Well, as experienced gophers can easily see it has a problem: it exits prematurely. We don’t wait for filter to finish.

Monitoring the conclusion of filter is not trivial. Since it’s in an infinite loop, we cannot just use sync.WaitGroup. Let’s start with the question: when should it say it is finished? - When all the processors are complete and there is no data in the channel. Task of signaling filter about the completion of processors looks like a perfect fit for quit channels, as mentioned in the blog post. We can introduce a select statement and quit channel and let filter deal with its completion. However, I couldn’t find an elegant and race condition safe solution using quit channel.

I turned to collective knowledge and search for an elegant solution. I came accross this very nice answer on stackoverflow and I learned that receive operator returns two values: next value on the channel and the channel condition. Here is the table of possible values for v, ok := <-myChannel:

  len(myChannel) == 0 len(myChannel) > 0
Channel open Block v == value
ok == true
Channel closed v == ZeroValue
ok == false
v == value
ok == false

Therefore, signalling of the completion of processors can be done over one channel, elegantly.

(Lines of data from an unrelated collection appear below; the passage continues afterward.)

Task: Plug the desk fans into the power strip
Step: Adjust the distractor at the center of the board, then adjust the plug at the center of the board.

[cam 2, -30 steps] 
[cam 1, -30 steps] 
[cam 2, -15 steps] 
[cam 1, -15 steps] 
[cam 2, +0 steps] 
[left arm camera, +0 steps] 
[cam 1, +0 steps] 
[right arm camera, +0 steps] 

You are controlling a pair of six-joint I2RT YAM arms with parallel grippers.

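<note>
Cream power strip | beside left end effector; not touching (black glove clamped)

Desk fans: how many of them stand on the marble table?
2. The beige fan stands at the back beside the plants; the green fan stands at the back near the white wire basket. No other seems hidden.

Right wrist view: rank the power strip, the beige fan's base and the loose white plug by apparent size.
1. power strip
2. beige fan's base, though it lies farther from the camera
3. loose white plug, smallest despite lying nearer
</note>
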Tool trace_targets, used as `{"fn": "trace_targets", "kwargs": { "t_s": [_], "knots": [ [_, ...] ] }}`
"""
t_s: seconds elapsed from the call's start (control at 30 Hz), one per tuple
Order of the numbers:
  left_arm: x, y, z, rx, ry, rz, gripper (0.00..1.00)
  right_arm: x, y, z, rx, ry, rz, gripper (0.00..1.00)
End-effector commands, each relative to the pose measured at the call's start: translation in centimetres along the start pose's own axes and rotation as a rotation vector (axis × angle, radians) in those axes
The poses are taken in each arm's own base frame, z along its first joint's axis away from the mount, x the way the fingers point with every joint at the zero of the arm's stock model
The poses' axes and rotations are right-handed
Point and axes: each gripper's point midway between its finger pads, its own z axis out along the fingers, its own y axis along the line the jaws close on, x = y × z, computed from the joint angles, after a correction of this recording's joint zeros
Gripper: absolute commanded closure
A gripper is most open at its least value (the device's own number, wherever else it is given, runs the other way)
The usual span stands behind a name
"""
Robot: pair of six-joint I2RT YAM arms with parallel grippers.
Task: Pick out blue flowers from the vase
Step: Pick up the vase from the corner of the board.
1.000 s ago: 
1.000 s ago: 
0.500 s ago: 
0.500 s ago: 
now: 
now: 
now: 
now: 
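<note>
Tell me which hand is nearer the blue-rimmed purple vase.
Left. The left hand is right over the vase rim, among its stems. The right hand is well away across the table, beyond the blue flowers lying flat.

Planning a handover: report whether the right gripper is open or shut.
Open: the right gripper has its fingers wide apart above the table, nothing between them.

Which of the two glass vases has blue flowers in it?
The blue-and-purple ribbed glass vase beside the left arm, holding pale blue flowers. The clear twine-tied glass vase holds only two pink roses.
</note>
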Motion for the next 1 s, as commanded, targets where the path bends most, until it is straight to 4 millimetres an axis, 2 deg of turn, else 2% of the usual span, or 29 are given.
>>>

Final code looks like this:

func filter(final *[]Type, in chan *Type, complete chan bool) {
  for {
    v,ok := <-in
    if !ok && v == nil{  // NEW
      complete <-true    // NEW
    }                    // NEW
    if verify(v) {
      *final = append(final, *v)
    }
  }
}

func processor(data []int, out chan *Type, *wg sync.WaitGroup){
  for _,v := range data {
    out <-timeConsumingOperation(v)
  }
  wg.Done()
}

func main(){
  data := readData()
  pipe := make(chan *Type,10)
  final := make([]Type,0,100)

  var wg sync.WaitGroup
  
  go filter(&final, pipe)

  half := len(data)/2
  wg.Add(2)
  go process(data[:half], pipe, &wg)
  go process(data[half:], pipe, &wg)

  wg.Wait()

  close(pipe) // NEW
  <-complete  // NEW
  
  fmt.Println(final)
}

PS: While I was preparing the example, I realized that Zero value used often for some types, expecially built-ins like int and float. I’m not yet sure about how to handle them. Maybe I’ll return to it in a later post.